We run a Next.js 16 site behind nginx on a single VPS. Recently Google Search Console reported a single 500 on one of our locale-prefixed pages. The page was working fine by the time I clicked through. I almost ignored it. I'm glad I didn't. The trail led to a bug that fires on every deploy, and the fix is short.
Here's the story and what the fix cost us.
The single 500
Search Console flagged a locale-prefixed product route. The URL returned a clean 200 when I curled it. So either the indexer hit a transient blip, or something in our deploy flow occasionally leaks a 500 to whichever request happens to be in flight at the wrong second.
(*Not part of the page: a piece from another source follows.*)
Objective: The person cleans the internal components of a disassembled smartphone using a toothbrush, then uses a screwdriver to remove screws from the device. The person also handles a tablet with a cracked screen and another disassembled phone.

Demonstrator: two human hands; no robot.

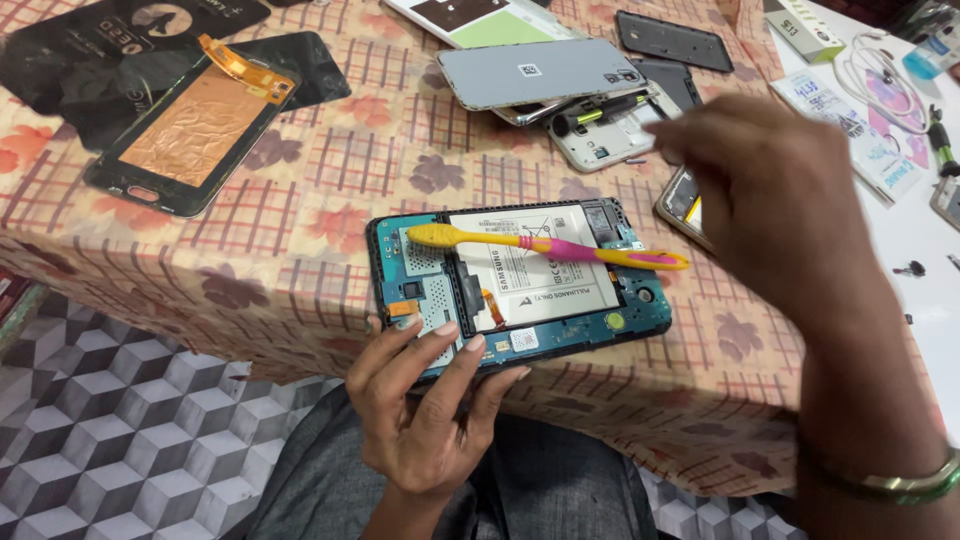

The nginx access log made it concrete. One 500 for that URL, single timestamp, never before or after:
[06:58:05] GET /es/products/details 500
Now the matching journalctl -u frontend for the same second:
06:58:04 Error [ChunkLoadError]: Failed to load chunk
server/chunks/ssr/messages_es_json_[json]_cjs_xxxxxxxx._.js
from module 83578
[cause]: Error: Cannot find module
'/opt/app/frontend/.next/standalone/.next/server/chunks/ssr/...'
06:58:04 Error [ChunkLoadError]: Failed to load chunk
server/chunks/ssr/[root-of-the-server]__xxxxxxx._.js ...
06:58:04 ⨯ unhandledRejection: ChunkLoadError ...
Hundreds of these in a five-second window, then silence. That five-second window matched the deploy run from earlier that morning to the second. A later deploy left a bigger spread of 500s across other locale-prefixed routes. Same root cause, same five seconds, more URLs simply because more requests landed in the window.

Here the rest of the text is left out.